[Items from a data source]
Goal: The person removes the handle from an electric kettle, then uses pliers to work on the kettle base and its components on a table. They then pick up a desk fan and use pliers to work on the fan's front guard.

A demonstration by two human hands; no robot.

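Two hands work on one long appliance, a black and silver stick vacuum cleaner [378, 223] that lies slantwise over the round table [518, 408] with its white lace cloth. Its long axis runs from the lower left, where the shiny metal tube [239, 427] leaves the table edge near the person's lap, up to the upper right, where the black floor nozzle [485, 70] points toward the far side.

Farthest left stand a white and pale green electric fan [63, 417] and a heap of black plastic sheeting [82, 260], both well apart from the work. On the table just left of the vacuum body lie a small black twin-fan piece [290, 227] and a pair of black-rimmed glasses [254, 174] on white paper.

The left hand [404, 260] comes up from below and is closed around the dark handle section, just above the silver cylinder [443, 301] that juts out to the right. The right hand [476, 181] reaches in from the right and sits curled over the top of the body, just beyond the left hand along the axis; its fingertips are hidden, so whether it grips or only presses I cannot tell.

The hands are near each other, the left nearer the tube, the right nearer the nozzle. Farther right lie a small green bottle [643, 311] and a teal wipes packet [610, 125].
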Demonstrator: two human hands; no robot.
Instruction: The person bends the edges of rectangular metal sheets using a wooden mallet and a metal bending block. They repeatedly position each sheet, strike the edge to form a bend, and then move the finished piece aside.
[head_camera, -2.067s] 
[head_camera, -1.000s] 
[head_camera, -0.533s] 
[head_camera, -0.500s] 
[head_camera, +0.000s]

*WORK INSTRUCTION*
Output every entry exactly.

*OUTPUT BELOW*
Goal: The person removes the handle from an electric kettle, then uses pliers to work on the kettle base and its components on a table. They then pick up a desk fan and use pliers to work on the fan's front guard.

A demonstration by two human hands; no robot.

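Two hands work on one long appliance, a black and silver stick vacuum cleaner [378, 223] that lies slantwise over the round table [518, 408] with its white lace cloth. Its long axis runs from the lower left, where the shiny metal tube [239, 427] leaves the table edge near the person's lap, up to the upper right, where the black floor nozzle [485, 70] points toward the far side.

Farthest left stand a white and pale green electric fan [63, 417] and a heap of black plastic sheeting [82, 260], both well apart from the work. On the table just left of the vacuum body lie a small black twin-fan piece [290, 227] and a pair of black-rimmed glasses [254, 174] on white paper.

The left hand [404, 260] comes up from below and is closed around the dark handle section, just above the silver cylinder [443, 301] that juts out to the right. The right hand [476, 181] reaches in from the right and sits curled over the top of the body, just beyond the left hand along the axis; its fingertips are hidden, so whether it grips or only presses I cannot tell.

The hands are near each other, the left nearer the tube, the right nearer the nozzle. Farther right lie a small green bottle [643, 311] and a teal wipes packet [610, 125].
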Demonstrator: two human hands; no robot.
Instruction: The person bends the edges of rectangular metal sheets using a wooden mallet and a metal bending block. They repeatedly position each sheet, strike the edge to form a bend, and then move the finished piece aside.
[head_camera, -2.067s] 
[head_camera, -1.000s] 
[head_camera, -0.533s] 
[head_camera, -0.500s] 
[head_camera, +0.000s]

The response is finished.